<<<<

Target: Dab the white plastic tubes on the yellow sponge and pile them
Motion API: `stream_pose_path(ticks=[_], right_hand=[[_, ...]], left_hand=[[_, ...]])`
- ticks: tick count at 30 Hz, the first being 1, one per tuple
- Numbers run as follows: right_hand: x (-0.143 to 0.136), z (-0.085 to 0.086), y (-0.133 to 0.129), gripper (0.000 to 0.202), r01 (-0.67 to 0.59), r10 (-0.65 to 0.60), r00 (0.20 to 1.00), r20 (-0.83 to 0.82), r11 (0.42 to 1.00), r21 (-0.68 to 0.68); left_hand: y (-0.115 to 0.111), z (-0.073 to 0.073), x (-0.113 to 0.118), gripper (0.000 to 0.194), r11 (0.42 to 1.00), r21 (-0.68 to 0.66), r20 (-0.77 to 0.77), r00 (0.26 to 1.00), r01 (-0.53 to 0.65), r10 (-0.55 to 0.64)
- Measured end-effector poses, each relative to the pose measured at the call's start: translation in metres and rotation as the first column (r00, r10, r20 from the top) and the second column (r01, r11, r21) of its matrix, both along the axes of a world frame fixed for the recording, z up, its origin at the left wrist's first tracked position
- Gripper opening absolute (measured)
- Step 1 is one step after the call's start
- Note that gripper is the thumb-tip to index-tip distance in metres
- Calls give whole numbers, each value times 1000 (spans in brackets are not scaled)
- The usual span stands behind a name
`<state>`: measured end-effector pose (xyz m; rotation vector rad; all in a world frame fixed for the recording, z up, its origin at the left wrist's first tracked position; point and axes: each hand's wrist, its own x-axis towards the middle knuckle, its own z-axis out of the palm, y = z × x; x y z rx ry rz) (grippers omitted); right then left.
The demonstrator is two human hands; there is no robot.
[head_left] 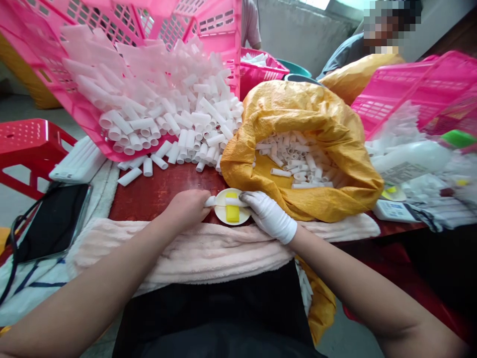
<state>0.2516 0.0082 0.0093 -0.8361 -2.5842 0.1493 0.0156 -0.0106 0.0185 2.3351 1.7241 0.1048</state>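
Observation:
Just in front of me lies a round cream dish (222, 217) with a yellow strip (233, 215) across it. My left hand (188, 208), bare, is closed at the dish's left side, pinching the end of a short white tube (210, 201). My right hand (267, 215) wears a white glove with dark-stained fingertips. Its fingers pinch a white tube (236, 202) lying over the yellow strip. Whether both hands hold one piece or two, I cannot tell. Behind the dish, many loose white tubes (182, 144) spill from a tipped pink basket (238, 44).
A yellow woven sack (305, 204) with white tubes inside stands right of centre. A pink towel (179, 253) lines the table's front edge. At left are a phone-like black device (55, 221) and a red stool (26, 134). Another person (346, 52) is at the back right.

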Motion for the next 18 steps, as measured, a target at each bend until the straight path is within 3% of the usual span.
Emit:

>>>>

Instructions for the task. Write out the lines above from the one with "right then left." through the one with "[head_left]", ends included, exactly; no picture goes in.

Written reply.
`<state>`: measured end-effector pose (xyz m; rotation vector rad; all in a world frame fixed for the recording, z up, its origin at the left wrist's first tracked position; point and axes: each hand's wrist, its own x-axis towards the middle knuckle, its own z-axis out of the palm, y = z × x; x y z rx ry rz) (grippers omitted); right then left.
The demonstrator is two human hands; there is no robot.
[head_left] 

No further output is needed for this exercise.